[Source material]

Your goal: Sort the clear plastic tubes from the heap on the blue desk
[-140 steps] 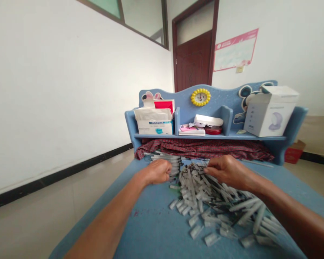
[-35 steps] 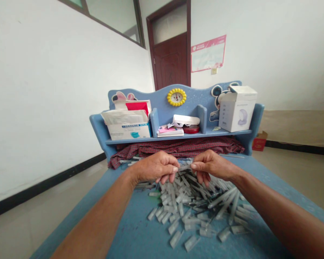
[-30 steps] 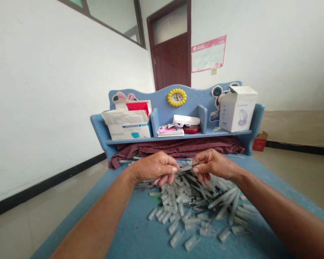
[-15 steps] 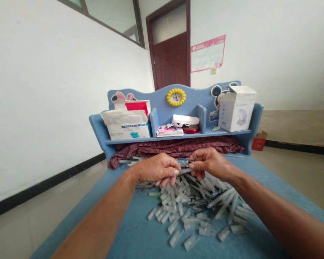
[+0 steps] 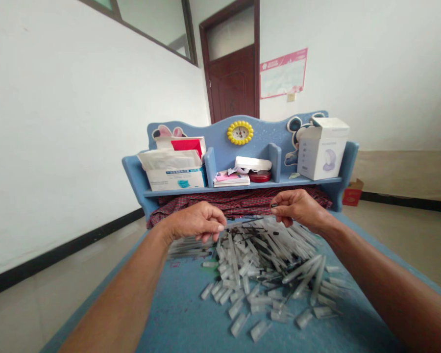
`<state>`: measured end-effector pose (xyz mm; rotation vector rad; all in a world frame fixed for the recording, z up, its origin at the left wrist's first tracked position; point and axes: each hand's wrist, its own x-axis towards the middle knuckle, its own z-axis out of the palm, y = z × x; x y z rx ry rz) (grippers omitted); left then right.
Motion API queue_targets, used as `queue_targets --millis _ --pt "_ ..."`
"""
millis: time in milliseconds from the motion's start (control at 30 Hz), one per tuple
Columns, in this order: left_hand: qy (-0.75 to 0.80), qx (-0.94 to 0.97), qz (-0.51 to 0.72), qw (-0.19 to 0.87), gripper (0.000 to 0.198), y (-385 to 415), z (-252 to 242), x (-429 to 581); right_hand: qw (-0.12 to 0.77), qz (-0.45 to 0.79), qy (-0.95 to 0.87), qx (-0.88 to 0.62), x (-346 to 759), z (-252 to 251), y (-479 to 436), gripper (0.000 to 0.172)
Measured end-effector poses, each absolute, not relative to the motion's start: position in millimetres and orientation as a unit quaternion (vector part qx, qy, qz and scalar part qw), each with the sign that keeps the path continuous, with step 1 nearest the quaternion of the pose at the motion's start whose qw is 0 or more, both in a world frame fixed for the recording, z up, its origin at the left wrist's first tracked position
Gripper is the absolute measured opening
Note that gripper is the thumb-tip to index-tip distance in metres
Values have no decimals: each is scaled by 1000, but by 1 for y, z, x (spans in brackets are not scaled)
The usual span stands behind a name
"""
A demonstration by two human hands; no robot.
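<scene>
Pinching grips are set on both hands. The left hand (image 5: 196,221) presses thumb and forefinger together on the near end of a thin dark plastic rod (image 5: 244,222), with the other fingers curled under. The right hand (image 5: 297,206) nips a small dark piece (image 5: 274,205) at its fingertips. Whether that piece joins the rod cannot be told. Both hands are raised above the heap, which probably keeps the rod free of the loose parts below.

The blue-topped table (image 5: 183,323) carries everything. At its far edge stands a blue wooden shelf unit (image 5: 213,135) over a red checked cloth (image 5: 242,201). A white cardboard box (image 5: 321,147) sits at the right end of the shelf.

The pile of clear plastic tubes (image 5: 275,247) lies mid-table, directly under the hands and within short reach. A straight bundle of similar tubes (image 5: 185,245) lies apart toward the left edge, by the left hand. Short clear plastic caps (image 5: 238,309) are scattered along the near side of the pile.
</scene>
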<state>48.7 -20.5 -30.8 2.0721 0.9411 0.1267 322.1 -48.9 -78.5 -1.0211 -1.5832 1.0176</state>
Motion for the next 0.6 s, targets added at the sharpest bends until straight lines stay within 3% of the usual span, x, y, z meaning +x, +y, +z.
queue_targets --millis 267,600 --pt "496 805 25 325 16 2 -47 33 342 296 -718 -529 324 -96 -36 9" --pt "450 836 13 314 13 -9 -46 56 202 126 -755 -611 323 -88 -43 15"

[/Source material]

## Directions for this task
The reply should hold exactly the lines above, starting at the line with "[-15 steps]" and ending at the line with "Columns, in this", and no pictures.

## Your solution
[-15 steps] 
[+0 steps] 
`<state>`: measured end-effector pose (xyz mm; rotation vector rad; all in a world frame fixed for the recording, z up, its origin at the left wrist's first tracked position; point and axes: each hand's wrist, its own x-axis towards the middle knuckle, its own z-axis out of the palm, y = z × x; x y z rx ry rz) (grippers omitted); left then right.
Motion API queue_targets, used as `queue_targets --millis _ --pt "_ ..."`
"""
millis: time in milliseconds from the motion's start (control at 30 Hz), one per tuple
Columns, in this order: left_hand: qy (-0.75 to 0.80), qx (-0.94 to 0.97), qz (-0.51 to 0.72), qw (-0.19 to 0.87), gripper (0.000 to 0.198), y (-385 to 415), z (-252 to 242), x (-429 to 581); right_hand: qw (-0.12 to 0.77), qz (-0.45 to 0.79), qy (-0.95 to 0.87), qx (-0.88 to 0.62), x (-346 to 759), z (-252 to 251), y (-479 to 436), gripper (0.000 to 0.172)

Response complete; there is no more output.